The Lincoln and Omaha city councils got together to complain again Wednesday.
They’ve been doing this every year for the past half dozen: At their annual joint meeting, inevitably the subject of employee salaries comes up. Then they all complain about the state law requiring that employees’ salaries be commensurate with employees in similar sized cities.
They commiserate and say they’re going to do something about it. They’re really, really going to do something about it this time. Maybe even go straighten out those state lawmakers. Get them to pass a bill, even.
And then they all go home and nothing comes of it.
Oh, sure last year some council members marched up to the state capitol and tried to convince lawmakers to do something about that nasty Commission of Industrial Relations — the governor-appointed board that settles wage disputes between cities and unions. The CIR is not to blame: they’re just carrying out the law, and the law virtually guarantees that employee salaries and benefits will rise, rise, rise. Especially when it’s legal to compare Lincoln’s salaries to Minneapolis’s.
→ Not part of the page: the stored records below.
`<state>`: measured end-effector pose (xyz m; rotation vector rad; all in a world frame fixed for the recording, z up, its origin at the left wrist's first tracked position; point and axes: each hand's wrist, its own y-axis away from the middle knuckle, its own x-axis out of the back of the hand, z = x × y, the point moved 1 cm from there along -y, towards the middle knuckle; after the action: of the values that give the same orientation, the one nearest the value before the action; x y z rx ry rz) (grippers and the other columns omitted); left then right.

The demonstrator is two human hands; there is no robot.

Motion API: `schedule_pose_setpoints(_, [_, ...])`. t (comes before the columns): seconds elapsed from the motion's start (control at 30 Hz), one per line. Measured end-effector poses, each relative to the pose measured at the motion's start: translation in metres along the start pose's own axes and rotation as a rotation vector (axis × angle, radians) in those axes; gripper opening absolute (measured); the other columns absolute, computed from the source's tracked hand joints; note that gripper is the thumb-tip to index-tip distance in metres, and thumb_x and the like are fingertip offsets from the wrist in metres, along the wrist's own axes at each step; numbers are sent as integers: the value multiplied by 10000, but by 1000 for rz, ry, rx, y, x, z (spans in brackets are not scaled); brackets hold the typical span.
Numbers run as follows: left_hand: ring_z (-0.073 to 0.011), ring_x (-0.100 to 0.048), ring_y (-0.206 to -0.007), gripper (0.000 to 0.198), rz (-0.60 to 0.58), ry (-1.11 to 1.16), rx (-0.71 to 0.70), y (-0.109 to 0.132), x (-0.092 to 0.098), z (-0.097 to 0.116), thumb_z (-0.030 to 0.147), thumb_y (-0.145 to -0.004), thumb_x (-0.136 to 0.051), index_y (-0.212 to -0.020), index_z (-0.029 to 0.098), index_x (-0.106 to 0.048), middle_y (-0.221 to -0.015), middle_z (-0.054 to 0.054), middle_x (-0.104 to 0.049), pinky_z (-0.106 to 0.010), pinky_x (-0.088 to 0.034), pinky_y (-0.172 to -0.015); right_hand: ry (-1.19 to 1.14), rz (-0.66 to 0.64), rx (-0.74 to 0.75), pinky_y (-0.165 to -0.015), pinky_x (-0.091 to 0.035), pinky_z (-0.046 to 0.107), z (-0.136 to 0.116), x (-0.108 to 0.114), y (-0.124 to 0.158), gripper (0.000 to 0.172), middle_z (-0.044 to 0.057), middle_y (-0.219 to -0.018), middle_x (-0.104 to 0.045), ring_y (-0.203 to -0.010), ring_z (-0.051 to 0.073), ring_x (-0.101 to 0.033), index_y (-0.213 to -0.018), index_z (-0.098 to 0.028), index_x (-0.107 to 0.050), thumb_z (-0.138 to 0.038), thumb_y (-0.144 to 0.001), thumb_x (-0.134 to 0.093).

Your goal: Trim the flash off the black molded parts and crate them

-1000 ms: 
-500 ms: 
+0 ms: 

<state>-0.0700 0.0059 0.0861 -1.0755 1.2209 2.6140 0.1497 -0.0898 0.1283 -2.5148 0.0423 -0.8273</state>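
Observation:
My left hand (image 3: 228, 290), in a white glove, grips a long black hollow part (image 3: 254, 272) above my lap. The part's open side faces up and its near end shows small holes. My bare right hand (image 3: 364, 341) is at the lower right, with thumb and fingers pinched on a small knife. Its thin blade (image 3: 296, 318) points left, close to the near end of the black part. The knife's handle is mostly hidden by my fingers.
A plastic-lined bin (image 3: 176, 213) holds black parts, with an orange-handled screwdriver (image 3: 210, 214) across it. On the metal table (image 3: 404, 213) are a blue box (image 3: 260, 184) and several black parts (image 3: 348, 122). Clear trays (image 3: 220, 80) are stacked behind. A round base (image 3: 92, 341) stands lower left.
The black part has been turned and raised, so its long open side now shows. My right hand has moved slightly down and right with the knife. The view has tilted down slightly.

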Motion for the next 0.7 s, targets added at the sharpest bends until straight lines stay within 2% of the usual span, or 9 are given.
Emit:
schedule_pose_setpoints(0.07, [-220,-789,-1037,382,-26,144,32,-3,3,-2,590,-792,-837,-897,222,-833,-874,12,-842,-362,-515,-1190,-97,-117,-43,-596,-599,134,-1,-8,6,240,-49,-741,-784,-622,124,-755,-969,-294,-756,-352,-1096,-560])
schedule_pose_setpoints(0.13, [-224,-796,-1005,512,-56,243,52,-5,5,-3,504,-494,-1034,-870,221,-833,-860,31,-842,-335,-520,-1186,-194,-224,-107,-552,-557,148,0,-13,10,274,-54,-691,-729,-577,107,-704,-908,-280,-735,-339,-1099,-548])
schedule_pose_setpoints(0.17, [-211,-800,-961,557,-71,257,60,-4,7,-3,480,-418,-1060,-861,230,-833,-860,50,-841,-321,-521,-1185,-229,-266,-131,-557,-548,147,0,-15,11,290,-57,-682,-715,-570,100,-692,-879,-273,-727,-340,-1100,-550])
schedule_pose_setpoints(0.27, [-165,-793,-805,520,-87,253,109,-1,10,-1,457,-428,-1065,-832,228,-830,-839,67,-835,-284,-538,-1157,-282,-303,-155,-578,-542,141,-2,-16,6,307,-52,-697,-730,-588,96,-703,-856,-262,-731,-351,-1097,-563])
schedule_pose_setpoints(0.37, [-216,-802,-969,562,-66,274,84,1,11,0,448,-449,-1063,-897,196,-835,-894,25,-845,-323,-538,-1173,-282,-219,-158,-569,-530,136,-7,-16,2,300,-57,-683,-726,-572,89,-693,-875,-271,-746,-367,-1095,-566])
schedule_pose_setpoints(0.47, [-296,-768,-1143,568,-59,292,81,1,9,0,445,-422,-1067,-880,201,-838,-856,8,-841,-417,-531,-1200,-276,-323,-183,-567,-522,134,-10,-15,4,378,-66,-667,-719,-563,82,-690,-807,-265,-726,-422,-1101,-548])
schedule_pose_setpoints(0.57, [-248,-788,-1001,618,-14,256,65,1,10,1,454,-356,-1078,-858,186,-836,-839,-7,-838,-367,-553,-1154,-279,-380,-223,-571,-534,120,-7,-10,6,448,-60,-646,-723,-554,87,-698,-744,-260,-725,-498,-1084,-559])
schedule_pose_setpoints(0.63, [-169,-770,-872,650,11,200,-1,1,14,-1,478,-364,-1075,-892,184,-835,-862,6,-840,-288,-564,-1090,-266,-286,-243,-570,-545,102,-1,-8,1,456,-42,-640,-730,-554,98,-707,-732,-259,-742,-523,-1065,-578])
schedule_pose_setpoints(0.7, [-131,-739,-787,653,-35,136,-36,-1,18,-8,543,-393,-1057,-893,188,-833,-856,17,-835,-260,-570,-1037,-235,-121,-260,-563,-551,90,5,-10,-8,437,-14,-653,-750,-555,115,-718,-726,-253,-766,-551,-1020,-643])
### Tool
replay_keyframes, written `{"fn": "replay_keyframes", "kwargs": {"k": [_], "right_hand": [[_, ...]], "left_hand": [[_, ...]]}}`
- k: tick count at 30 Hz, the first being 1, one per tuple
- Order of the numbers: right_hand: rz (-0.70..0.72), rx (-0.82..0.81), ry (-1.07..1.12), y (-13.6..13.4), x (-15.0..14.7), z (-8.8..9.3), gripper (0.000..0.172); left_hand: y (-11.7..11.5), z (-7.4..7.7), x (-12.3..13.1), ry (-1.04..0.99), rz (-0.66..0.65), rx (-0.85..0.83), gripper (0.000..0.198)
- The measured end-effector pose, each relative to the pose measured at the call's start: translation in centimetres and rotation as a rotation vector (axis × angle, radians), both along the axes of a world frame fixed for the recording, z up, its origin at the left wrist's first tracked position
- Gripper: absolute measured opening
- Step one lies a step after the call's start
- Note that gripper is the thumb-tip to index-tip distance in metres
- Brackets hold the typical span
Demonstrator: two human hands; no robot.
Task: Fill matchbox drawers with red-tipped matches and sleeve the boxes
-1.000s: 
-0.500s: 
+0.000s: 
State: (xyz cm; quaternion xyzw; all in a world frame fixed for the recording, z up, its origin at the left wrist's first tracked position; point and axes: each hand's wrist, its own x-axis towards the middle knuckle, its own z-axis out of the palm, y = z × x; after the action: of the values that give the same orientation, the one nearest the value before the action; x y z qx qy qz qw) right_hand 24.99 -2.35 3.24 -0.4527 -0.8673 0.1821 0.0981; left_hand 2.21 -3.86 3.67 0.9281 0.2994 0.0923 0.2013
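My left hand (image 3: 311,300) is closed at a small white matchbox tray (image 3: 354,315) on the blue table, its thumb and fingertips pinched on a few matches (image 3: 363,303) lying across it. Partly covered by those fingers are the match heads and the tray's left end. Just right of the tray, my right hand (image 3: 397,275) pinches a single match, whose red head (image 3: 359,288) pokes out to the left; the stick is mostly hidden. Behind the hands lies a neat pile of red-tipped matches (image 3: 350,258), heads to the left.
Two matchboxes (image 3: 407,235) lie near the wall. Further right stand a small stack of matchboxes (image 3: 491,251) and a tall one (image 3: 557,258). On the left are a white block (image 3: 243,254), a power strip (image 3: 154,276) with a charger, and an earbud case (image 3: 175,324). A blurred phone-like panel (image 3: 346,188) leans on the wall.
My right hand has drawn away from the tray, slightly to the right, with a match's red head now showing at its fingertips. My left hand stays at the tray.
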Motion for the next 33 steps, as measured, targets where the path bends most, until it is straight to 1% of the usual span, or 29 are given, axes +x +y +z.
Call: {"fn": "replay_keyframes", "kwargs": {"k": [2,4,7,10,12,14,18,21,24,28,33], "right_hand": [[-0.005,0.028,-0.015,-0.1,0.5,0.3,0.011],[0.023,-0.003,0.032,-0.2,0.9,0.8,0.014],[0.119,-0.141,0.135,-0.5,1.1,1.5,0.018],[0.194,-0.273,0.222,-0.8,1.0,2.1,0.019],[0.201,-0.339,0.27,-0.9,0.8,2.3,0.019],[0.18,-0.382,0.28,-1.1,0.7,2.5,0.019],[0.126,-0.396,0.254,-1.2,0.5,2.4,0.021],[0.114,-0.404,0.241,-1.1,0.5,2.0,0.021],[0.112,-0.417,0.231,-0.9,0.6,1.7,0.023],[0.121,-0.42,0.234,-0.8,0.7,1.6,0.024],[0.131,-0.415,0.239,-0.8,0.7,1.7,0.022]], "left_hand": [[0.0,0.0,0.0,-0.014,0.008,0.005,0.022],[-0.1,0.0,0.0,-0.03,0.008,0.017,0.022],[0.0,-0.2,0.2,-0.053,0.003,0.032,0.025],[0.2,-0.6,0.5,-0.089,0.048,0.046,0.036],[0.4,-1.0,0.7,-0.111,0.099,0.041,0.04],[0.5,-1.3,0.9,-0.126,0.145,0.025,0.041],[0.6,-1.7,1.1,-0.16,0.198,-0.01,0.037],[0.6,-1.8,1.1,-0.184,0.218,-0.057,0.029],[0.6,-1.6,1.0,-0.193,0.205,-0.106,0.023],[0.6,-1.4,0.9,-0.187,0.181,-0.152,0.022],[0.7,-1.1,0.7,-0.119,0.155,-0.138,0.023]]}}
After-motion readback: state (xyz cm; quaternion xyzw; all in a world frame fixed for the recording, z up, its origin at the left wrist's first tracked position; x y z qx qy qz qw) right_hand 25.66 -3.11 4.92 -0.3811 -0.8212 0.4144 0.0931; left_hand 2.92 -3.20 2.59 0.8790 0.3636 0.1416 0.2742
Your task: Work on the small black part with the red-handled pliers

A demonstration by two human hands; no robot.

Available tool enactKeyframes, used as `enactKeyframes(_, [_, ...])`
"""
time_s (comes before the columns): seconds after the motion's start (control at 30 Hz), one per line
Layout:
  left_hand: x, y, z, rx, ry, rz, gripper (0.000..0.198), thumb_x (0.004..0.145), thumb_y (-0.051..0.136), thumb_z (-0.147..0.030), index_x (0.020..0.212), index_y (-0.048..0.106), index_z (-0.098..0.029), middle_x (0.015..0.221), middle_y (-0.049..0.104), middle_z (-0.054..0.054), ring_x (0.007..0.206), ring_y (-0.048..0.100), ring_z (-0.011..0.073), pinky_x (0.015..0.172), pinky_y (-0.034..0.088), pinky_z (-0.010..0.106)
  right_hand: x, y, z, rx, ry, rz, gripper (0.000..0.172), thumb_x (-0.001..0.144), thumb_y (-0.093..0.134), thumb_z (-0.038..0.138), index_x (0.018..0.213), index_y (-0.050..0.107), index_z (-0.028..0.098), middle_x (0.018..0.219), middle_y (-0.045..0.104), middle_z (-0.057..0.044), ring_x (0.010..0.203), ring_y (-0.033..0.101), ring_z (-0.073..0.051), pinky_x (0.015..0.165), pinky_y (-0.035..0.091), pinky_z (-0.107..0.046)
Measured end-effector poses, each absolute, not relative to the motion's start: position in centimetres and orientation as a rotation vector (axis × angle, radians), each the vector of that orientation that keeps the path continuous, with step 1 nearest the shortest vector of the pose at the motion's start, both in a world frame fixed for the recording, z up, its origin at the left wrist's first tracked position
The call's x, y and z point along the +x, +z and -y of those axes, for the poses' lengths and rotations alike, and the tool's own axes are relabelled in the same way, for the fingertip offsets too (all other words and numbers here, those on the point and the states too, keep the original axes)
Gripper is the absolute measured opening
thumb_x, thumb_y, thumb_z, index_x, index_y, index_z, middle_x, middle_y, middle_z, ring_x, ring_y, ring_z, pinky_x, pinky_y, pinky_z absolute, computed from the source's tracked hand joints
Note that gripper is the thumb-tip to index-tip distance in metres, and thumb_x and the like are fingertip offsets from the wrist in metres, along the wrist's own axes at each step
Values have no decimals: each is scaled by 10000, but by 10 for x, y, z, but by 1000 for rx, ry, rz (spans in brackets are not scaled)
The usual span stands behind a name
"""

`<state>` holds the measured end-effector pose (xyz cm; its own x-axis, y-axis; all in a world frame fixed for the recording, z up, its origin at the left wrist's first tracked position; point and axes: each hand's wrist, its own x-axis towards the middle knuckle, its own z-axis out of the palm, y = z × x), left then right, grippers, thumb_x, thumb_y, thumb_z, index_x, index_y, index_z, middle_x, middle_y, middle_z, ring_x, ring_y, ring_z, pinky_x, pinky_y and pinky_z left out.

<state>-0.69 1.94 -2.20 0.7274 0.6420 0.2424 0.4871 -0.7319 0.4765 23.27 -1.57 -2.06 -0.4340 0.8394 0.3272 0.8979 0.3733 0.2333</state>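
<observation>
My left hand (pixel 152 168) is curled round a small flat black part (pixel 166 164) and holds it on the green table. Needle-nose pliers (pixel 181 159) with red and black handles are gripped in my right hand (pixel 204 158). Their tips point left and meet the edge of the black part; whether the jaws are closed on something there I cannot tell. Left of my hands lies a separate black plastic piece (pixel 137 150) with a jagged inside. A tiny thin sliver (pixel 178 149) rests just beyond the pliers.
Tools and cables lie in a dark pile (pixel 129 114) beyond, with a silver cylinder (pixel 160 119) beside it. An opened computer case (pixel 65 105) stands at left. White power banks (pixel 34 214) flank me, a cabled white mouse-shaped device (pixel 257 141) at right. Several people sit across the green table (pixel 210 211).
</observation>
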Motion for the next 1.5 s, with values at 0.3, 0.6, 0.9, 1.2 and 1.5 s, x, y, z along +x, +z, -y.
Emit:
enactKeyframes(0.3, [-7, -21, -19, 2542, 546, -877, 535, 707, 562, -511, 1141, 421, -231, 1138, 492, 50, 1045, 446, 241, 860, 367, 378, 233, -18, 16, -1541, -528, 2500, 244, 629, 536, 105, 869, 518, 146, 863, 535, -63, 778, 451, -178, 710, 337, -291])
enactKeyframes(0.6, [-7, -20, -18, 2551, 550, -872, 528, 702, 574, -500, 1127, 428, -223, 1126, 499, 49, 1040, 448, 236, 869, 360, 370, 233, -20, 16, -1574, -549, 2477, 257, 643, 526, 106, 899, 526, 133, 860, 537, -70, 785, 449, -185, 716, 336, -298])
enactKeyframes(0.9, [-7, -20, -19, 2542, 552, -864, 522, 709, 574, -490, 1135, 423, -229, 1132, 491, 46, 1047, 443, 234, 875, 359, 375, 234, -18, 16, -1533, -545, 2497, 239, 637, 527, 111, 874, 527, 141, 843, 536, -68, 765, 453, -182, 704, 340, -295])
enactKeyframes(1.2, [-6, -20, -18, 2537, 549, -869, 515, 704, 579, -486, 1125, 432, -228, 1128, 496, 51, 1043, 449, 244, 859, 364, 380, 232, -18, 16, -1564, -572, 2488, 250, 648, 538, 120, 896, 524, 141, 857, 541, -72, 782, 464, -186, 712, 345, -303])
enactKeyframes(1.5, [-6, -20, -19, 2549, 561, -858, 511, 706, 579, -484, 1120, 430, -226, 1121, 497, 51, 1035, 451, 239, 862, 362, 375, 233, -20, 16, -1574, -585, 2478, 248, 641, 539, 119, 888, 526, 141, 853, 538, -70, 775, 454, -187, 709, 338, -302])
Doesn’t matter if the city is broke (Omaha) or is struggling to pay for the burgeoning personnel costs (Lincoln). The law is the law. And the law was created in exchange for public employees giving up their right to strike.
And state lawmakers and various gatekeepers at the capitol don’t seem too interested in changing the law.
When I would suggest the Journal Star’s state capitol reporters write about it from that angle, they repeatedly told me the issue was DOA — dead on arrival. That lawmakers would never change the system.
Why? Is the Legislature not filled with a few former city council members or county commissioners who have some idea what’s going on in the hinterlands? Is this less of an issue in smaller towns? Or are certain powerful committee chairs blocking movement on the issue?
Perhaps a bigger question is why are the state’s two largest cities unable to get any traction on a critical issue in the Legislature? Do they not have enough lawmakers between them to get virtually anything they want accomplished?
Do their Democratic mayors — who were elected with lots of union dollars — talk big publicly but do nothing privately?
What exactly, is the problem?
Lincoln Councilman John Spatz says the stars are aligned this year, that change is coming.
Wake me up when the governor signs the bill.